WORK REQUEST => Word for word, return the lines from the top of the listing to the line containing "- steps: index", both ends included, and no others.
'''
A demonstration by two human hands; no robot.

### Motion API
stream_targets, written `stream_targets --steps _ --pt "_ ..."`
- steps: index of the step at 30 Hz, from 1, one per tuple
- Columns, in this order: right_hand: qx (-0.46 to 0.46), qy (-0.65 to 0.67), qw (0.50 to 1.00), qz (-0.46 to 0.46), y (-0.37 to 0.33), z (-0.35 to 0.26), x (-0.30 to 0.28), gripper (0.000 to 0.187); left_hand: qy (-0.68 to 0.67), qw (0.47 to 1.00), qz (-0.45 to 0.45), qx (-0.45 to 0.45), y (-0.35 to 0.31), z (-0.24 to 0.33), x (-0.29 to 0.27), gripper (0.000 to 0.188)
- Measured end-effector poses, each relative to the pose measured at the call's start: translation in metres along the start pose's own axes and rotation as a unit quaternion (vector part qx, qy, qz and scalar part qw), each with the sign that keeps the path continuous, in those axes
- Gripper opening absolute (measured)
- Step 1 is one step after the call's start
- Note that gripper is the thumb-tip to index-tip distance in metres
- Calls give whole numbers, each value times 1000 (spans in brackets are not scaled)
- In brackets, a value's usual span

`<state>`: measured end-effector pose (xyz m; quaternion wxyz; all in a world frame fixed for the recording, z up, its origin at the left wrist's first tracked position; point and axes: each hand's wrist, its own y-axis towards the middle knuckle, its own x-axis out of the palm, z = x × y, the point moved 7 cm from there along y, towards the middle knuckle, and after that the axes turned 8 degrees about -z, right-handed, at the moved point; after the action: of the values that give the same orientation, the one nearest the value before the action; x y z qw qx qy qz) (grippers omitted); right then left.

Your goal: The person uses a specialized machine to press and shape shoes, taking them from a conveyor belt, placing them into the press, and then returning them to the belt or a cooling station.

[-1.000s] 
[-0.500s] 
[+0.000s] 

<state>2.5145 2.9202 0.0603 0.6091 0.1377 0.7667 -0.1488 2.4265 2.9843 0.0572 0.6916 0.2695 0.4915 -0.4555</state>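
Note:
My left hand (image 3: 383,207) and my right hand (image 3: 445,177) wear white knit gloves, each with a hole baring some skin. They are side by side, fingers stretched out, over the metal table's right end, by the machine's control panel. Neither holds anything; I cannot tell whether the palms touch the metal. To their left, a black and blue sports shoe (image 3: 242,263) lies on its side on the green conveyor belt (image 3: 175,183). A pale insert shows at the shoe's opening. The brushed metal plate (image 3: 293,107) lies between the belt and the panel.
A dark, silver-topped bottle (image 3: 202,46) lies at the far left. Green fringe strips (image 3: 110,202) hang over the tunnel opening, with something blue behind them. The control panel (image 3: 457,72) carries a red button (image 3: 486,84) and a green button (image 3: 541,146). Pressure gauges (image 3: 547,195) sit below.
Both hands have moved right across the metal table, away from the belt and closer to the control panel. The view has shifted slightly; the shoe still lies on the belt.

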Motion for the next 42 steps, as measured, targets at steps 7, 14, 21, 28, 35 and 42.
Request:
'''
THE COMPLETED TASK =>
A demonstration by two human hands; no robot.

### Motion API
stream_targets, written `stream_targets --steps _ --pt "_ ..."`
- steps: index of the step at 30 Hz, from 1, one per tuple

The work on this exercise is done.